The result should be an exact copy of the data, free of pictures.

[Start of Attachment]

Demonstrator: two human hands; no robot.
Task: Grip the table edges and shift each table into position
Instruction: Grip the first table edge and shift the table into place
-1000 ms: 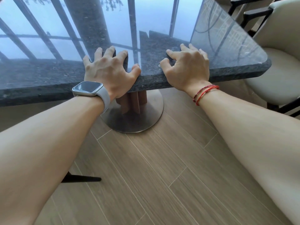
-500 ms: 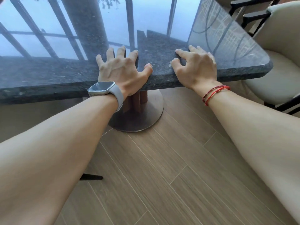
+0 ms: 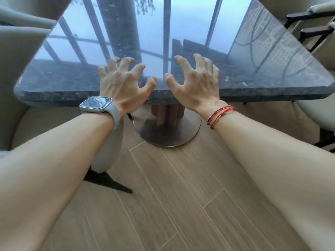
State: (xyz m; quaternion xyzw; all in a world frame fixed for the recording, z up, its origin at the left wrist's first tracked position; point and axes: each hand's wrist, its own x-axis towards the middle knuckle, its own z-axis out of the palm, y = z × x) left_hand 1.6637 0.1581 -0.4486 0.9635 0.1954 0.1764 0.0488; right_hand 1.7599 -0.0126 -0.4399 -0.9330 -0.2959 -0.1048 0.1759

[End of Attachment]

• RESPONSE AREA
Demonstrator: two human hands; no robot.
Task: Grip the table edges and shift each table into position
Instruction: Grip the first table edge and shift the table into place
-1000 ms: 
-500 ms: 
+0 ms: 
State: (xyz m; quaternion xyzw; all in a world frame fixed for the recording, z up, its origin at the left wrist's first tracked position; point and axes: each hand's wrist, its own x-axis towards the middle knuckle, its own z-axis out of the palm, y = z × x) left_hand 1.6637 0.1581 -0.4486 0.9635 0.1954 0.1764 0.0488; right_hand 1.7599 -0.0126 -0.4399 -0.9330 -0.2959 -0.1048 0.1759

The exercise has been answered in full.